Shazam for ES 156 (Spring 2021).
Acknowledgments: several of the provided functions are taken the https://github.com/worldveil/dejavudataset, all credits to that repo. We also acknowledge Prof. Paul Cuff (formerly at Princeton) whose lab is the basis for this lab's structure.
How does Shazam work?
Shazam is a popular app for recognizing a song from a short audio sample. Shazam started its operations in the year 2000, well before smartphones came out. Back then, you would have called a number on you (dumb) mobile phone, and song identification would be made directly from the mobile phone's microphone. The name of the song would then be texted back to you.
The goal of this programming exercise is for you to implement a simplified version of Shazam. The algorithm behind Shazam is essentially a sequence of Fourier transforms taken over different time windows to form a "spectrogram" of an audio snippet. Only the largest values of the spectrogram are kept. This is done to speed up the matching with a song in a database and to provide robustness against noise. A special type of hashing algorithm is then used to match the spectrogram peaks of the audio recorded with your phone against examples in a database.

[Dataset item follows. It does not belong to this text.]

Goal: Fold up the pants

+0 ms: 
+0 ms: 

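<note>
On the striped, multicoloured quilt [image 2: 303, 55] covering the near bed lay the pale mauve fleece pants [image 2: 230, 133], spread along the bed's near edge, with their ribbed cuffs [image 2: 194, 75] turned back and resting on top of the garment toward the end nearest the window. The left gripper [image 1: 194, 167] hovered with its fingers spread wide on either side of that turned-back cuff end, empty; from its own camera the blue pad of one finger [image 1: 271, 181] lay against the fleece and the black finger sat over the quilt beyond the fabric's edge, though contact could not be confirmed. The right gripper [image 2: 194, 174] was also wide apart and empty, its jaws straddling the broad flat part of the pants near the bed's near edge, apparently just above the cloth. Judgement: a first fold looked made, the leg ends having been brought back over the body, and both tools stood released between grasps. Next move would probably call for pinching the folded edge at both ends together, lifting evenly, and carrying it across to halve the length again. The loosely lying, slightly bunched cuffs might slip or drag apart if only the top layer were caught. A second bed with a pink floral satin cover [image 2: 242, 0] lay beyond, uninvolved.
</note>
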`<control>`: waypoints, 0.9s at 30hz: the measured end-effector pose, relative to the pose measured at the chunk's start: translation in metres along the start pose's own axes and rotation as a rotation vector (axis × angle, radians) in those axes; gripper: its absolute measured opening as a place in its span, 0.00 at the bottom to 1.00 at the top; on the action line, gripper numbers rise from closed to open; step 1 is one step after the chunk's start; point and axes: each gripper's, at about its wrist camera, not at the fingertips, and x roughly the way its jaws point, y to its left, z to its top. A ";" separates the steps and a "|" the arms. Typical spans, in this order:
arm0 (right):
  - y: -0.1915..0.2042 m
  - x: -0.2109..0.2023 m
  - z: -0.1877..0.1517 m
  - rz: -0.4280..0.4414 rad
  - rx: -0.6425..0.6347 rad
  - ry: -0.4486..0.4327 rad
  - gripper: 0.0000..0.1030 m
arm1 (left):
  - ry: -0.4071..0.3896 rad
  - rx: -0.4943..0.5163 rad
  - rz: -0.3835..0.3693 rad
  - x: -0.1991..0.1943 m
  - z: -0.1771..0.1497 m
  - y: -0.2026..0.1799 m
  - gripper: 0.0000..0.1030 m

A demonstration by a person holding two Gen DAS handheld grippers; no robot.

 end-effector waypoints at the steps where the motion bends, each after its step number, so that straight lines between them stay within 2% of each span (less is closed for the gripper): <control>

Before starting the programming exercise, give this paper a quick look: https://www.ee.columbia.edu/~dpwe/papers/Wang03-shazam.pdf
This is the original "Shazam" paper, where the full algorithm is described in significant detail. We won't implement the whole thing (in particular, we will skip the hashing part), but hopefully by the end of the notebook you will have a solid idea of how Shazam works.
There are a lot of moving parts in this code, but don't be indimidated! If you end up getting stuck or hung-up on something, let the teaching staff know. As usual, we are excited to help you. We also appreciate your feedback and suggestions. Finally, if you find a way of improving the algorithm below, please let us know!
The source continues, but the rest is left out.